Among the entries below, take the line with "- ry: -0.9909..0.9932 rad" and the line with "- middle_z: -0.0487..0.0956", and output them and every line between them exactly, with nothing else.

-- Dataset records follows --

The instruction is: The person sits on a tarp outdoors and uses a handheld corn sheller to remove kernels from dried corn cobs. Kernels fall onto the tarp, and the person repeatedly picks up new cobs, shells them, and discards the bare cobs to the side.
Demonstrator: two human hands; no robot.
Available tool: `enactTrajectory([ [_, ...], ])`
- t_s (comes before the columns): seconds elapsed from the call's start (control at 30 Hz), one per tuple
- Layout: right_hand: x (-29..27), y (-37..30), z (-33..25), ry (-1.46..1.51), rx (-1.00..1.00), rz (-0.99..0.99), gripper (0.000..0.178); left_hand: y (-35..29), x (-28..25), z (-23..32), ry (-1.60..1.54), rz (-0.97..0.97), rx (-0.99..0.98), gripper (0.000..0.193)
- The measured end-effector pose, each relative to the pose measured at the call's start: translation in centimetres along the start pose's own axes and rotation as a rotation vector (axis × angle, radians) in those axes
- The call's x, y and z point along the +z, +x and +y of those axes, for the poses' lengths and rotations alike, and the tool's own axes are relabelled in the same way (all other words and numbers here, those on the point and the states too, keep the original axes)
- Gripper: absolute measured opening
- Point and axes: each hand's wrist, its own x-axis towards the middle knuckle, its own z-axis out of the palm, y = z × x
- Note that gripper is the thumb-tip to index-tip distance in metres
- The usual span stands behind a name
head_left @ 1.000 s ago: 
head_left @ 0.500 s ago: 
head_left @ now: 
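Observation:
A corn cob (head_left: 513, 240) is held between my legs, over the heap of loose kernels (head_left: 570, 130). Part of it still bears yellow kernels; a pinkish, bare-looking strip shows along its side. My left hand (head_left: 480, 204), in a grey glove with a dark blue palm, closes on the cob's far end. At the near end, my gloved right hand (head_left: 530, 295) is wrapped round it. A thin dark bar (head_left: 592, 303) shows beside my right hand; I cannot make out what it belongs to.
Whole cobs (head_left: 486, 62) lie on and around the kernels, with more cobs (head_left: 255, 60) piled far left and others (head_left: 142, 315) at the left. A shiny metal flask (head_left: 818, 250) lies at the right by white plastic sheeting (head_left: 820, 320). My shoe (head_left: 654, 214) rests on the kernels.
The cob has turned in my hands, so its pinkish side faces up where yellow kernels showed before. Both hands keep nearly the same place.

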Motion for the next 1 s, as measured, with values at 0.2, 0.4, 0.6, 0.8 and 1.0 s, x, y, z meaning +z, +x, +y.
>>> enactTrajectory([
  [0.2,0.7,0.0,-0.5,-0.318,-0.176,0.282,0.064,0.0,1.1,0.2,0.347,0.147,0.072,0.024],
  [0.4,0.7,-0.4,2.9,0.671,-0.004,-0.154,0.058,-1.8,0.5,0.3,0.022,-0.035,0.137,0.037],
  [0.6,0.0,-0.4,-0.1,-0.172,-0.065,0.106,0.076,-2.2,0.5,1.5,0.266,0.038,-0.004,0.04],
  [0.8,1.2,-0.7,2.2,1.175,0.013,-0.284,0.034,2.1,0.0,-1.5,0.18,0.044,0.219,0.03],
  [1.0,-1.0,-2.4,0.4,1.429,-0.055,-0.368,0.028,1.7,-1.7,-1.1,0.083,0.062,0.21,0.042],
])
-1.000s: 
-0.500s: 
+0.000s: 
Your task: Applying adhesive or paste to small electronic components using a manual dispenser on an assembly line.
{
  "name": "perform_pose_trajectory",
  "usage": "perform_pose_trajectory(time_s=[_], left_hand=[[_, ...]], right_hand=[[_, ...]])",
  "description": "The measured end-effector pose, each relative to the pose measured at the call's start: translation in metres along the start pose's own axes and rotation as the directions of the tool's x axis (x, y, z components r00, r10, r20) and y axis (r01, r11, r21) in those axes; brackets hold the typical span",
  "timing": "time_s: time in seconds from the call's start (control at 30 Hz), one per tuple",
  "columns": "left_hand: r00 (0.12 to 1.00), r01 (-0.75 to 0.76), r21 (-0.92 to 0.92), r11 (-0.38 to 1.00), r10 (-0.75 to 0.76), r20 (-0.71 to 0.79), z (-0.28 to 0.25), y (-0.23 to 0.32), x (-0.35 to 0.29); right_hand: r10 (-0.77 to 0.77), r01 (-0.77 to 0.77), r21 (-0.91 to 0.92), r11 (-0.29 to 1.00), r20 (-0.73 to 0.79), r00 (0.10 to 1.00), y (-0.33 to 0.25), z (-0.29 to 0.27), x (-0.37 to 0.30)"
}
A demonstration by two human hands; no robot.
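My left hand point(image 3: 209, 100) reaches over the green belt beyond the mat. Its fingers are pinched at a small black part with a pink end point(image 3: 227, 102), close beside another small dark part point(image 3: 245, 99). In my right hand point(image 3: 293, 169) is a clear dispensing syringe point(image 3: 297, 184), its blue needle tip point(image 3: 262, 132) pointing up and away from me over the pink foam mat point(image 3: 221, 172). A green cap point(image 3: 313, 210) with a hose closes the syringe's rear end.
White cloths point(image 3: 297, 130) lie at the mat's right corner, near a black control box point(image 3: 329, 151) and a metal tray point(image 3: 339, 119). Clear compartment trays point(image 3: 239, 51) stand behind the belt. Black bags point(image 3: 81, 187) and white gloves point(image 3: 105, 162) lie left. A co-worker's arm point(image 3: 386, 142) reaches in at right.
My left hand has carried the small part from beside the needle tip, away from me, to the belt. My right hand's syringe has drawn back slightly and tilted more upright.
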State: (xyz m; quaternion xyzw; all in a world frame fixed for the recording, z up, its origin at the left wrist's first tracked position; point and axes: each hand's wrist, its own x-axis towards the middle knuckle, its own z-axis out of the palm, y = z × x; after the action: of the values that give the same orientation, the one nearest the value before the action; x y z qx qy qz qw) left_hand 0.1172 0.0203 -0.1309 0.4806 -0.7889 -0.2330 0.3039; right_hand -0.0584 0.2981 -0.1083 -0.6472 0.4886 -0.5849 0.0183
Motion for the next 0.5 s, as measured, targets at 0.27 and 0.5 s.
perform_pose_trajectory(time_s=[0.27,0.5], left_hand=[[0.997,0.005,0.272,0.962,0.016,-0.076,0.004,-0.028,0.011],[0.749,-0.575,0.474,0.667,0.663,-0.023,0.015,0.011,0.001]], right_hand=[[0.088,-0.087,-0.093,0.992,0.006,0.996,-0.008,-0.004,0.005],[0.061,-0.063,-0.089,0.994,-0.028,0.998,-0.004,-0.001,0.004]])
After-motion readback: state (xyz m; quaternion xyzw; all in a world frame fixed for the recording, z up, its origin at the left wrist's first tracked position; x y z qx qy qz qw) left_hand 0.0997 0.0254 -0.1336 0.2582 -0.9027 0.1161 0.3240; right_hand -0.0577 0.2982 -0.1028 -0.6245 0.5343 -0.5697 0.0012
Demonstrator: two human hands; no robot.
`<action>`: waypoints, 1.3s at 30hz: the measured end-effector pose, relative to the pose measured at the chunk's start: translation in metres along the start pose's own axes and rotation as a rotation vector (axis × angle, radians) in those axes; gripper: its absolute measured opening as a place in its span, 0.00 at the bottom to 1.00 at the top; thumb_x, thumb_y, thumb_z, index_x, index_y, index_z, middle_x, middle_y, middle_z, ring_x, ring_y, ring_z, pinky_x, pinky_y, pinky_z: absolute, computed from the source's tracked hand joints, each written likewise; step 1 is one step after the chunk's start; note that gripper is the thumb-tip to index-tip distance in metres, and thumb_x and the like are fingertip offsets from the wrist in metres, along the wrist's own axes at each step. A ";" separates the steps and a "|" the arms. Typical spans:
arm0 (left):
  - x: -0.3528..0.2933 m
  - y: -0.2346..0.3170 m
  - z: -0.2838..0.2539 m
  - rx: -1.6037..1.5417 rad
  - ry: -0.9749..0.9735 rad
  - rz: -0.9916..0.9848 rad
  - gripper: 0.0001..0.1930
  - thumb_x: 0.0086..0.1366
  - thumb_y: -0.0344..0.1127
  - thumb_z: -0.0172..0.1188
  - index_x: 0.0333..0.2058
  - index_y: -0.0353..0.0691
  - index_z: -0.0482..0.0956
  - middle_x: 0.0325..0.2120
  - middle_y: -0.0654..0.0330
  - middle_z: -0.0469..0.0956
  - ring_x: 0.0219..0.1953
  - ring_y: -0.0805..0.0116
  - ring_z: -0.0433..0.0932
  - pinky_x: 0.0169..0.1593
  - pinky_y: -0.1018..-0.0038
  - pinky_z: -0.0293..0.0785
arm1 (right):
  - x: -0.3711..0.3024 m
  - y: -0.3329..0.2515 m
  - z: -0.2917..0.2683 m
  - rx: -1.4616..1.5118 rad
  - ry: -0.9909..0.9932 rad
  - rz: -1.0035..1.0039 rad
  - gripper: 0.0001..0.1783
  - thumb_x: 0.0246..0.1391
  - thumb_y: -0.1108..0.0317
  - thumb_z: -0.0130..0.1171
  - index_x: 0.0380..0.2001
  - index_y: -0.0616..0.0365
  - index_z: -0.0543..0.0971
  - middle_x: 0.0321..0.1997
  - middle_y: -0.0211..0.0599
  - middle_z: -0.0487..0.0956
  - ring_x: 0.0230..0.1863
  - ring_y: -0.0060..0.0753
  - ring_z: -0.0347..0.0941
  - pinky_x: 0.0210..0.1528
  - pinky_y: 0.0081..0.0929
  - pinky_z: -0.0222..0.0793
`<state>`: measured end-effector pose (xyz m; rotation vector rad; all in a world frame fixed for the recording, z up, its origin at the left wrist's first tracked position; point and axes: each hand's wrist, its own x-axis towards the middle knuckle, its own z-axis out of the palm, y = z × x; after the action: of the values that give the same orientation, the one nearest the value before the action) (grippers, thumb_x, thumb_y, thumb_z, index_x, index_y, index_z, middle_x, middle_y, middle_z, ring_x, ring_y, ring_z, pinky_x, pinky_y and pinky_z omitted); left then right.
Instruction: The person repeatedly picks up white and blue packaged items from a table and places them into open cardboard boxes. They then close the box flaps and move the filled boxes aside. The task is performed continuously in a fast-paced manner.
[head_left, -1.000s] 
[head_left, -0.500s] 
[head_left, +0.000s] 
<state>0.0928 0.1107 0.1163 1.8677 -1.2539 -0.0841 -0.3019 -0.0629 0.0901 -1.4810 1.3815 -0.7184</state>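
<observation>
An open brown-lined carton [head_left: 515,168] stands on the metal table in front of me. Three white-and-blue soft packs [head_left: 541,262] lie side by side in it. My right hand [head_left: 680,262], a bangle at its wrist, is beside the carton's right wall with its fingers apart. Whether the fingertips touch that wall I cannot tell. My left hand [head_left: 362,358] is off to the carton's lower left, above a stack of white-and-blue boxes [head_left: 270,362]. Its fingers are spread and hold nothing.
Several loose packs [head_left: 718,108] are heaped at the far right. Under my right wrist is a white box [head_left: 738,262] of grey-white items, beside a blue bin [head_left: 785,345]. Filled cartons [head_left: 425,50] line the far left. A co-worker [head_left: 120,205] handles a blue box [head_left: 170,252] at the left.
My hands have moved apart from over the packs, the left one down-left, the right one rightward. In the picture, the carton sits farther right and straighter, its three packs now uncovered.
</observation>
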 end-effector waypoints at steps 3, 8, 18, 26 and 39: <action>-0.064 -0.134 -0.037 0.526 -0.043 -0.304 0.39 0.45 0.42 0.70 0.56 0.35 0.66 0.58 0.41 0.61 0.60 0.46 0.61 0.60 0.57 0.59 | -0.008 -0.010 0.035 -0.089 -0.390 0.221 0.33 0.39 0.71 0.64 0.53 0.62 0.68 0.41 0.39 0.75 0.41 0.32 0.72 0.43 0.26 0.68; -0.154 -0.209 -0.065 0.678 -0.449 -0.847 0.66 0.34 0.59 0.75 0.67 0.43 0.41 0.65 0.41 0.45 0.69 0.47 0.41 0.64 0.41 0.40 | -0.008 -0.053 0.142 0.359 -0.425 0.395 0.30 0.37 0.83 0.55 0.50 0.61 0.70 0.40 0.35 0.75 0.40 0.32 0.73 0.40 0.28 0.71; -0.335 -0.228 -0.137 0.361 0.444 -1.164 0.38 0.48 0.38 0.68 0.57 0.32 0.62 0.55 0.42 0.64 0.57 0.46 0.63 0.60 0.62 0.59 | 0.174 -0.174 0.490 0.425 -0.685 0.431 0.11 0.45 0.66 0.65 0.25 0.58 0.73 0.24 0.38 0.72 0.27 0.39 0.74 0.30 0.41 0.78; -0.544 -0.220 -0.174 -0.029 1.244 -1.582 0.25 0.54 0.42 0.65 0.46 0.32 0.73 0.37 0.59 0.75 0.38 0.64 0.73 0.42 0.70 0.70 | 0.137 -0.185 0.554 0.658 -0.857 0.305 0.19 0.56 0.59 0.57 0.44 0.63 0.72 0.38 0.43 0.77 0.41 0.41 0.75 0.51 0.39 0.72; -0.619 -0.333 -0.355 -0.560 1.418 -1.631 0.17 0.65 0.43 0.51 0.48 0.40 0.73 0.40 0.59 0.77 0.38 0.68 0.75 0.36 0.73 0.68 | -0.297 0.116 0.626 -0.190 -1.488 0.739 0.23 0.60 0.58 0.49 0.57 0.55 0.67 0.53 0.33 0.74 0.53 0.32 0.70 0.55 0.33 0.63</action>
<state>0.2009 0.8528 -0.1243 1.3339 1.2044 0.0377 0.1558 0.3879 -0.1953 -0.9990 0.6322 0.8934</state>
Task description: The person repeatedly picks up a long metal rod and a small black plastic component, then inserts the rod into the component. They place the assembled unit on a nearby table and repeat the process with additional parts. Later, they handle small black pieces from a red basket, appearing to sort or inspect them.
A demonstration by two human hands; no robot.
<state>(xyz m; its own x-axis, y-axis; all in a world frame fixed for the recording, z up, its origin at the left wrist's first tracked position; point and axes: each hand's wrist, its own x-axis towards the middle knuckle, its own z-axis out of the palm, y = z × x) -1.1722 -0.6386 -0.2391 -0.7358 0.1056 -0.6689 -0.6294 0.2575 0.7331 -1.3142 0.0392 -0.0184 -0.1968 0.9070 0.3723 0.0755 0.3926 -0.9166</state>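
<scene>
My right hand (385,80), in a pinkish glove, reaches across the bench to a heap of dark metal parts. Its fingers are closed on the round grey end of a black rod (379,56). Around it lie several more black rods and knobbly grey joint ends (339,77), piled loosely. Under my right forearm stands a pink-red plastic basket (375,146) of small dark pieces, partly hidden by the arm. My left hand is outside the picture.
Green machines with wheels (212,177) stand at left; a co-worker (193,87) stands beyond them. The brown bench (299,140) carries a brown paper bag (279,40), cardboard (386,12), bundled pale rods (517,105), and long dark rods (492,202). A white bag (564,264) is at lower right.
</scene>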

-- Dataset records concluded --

*Response box:*
  - ry: -0.9909..0.9932 rad
  - rz: -1.0035..1.0039 rad
  - gripper: 0.0001..0.1783
  - thumb_x: 0.0246..0.1391
  - thumb_y: -0.1108..0.0317
  - thumb_z: -0.0130..0.1171
  - index_x: 0.0380..0.2001
  - index_y: -0.0616..0.0365
  - index_z: -0.0543..0.0971
  - middle_x: 0.0321..0.1997
  - middle_y: -0.0211..0.0599
  - middle_z: -0.0487..0.0956

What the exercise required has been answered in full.